* **Material to process**:
┄┄┄┄┄┄┄┄┄┄

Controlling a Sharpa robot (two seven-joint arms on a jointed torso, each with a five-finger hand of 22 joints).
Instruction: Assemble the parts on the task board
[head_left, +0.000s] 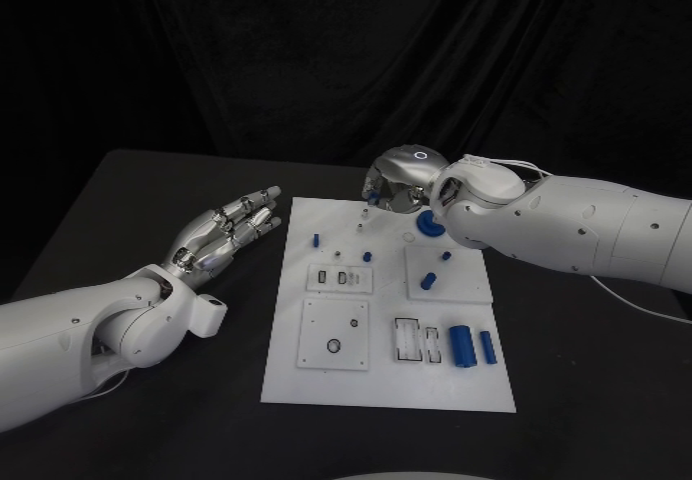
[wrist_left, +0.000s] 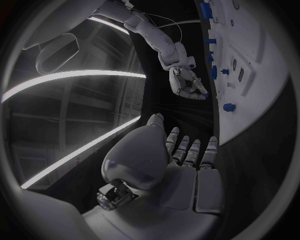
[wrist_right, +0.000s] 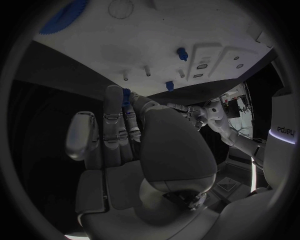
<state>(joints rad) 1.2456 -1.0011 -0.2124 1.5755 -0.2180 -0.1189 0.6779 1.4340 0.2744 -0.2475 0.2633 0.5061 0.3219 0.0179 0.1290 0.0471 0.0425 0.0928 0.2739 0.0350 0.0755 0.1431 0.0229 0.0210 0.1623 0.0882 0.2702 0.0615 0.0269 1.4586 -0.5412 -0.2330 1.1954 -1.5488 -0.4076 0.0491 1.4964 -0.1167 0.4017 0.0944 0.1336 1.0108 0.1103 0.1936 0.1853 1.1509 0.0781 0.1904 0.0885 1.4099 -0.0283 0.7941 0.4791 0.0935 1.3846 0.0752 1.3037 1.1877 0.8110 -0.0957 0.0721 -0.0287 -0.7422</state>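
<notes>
The white task board (head_left: 387, 385) lies in the middle of the table. My right hand (head_left: 397, 183) hovers over the board's far edge and pinches a small blue part (wrist_right: 126, 95) between thumb and finger; the left wrist view shows that hand (wrist_left: 186, 82) with the blue part (wrist_left: 205, 94) at its fingertips. A blue gear (head_left: 430, 226) sits just beside it on the board. My left hand (head_left: 225, 234) lies flat off the board's left edge, fingers stretched out and holding nothing. Small blue pegs (head_left: 366, 256) stand on the board, and two blue cylinders (head_left: 462, 345) lie near its right edge.
Raised white plates with slots and holes (head_left: 335, 335) cover the board's near half. Bare metal pins (wrist_right: 147, 71) stand along the board's far edge (wrist_right: 206, 85). Black table surface (head_left: 173, 420) surrounds the board.
</notes>
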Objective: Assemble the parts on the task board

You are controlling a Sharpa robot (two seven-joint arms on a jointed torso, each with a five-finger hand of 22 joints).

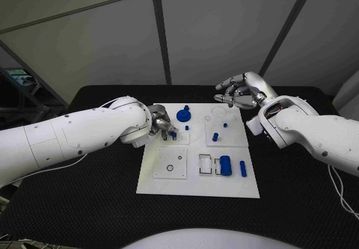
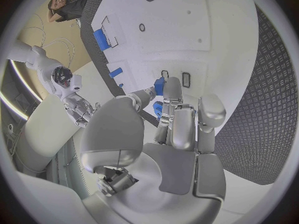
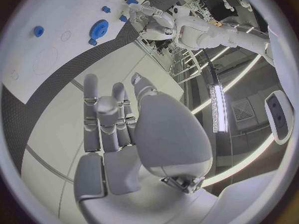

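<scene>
Head view: the left hand [image 1: 159,126] curls its fingers over the task board's [image 1: 198,184] near-left corner, tips meeting a small blue peg [image 1: 174,135] standing upright. Just beyond the fingertips sits a blue gear [image 1: 184,115]. The right hand [image 1: 238,89] hangs past the board's far edge, fingers loosely curled, holding nothing. A blue cylinder [image 1: 226,165] lies lengthwise (long axis toward the robot) well off from both hands.

Left wrist view: the fingers [image 2: 173,95] pinch the blue peg [image 2: 159,86].

Right wrist view: the fingers [image 3: 104,115] stand slightly apart, empty; the gear [image 3: 98,28] lies well beyond them.
</scene>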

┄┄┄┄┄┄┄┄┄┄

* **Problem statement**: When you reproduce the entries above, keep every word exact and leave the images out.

* **Result of this exercise**:
Controlling a Sharpa robot (two seven-joint arms on a jointed torso, each with a five-finger hand of 22 joints).
Instruction: Assemble the parts on the task board
[head_left, +0.000s] 
[wrist_left, +0.000s] 
[wrist_right, +0.000s] 
<state>(joints rad) 1.2456 -1.0011 -0.2124 1.5755 -0.2180 -0.1189 0.6779 1.4340 0.2744 -0.2475 0.2633 0.5061 0.3219 0.0179 0.1290 0.0471 0.0425 0.0928 0.2739 0.0350 0.0755 0.1431 0.0229 0.0210 0.1623 0.0882 0.2702 0.0615 0.0269 1.4586 -0.5412 -0.2330 1.1954 -1.5488 -0.4076 0.0491 1.4964 -0.1167 0.4017 0.0944 0.1336 1.0108 0.1103 0.1936 0.1853 1.1509 0.0781 0.1904 0.0885 1.4099 -0.0283 0.7941 0.4791 0.0935 1.3846 0.0752 1.3037 1.1877 0.8110 -0.0957 0.0721 -0.0287 -0.7422</state>
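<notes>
The white task board (head_left: 387, 385) lies in the middle of the table. My right hand (head_left: 397, 183) hovers over the board's far edge and pinches a small blue part (wrist_right: 126, 95) between thumb and finger; the left wrist view shows that hand (wrist_left: 186, 82) with the blue part (wrist_left: 205, 94) at its fingertips. A blue gear (head_left: 430, 226) sits just beside it on the board. My left hand (head_left: 225, 234) lies flat off the board's left edge, fingers stretched out and holding nothing. Small blue pegs (head_left: 366, 256) stand on the board, and two blue cylinders (head_left: 462, 345) lie near its right edge.
Raised white plates with slots and holes (head_left: 335, 335) cover the board's near half. Bare metal pins (wrist_right: 147, 71) stand along the board's far edge (wrist_right: 206, 85). Black table surface (head_left: 173, 420) surrounds the board.
</notes>
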Objective: Assemble the parts on the task board

You are controlling a Sharpa robot (two seven-joint arms on a jointed torso, each with a five-finger hand of 22 joints).


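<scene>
Head view: the left hand [image 1: 159,126] curls its fingers over the task board's [image 1: 198,184] near-left corner, tips meeting a small blue peg [image 1: 174,135] standing upright. Just beyond the fingertips sits a blue gear [image 1: 184,115]. The right hand [image 1: 238,89] hangs past the board's far edge, fingers loosely curled, holding nothing. A blue cylinder [image 1: 226,165] lies lengthwise (long axis toward the robot) well off from both hands.

Left wrist view: the fingers [image 2: 173,95] pinch the blue peg [image 2: 159,86].

Right wrist view: the fingers [image 3: 104,115] stand slightly apart, empty; the gear [image 3: 98,28] lies well beyond them.
</scene>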

The output requires no additions.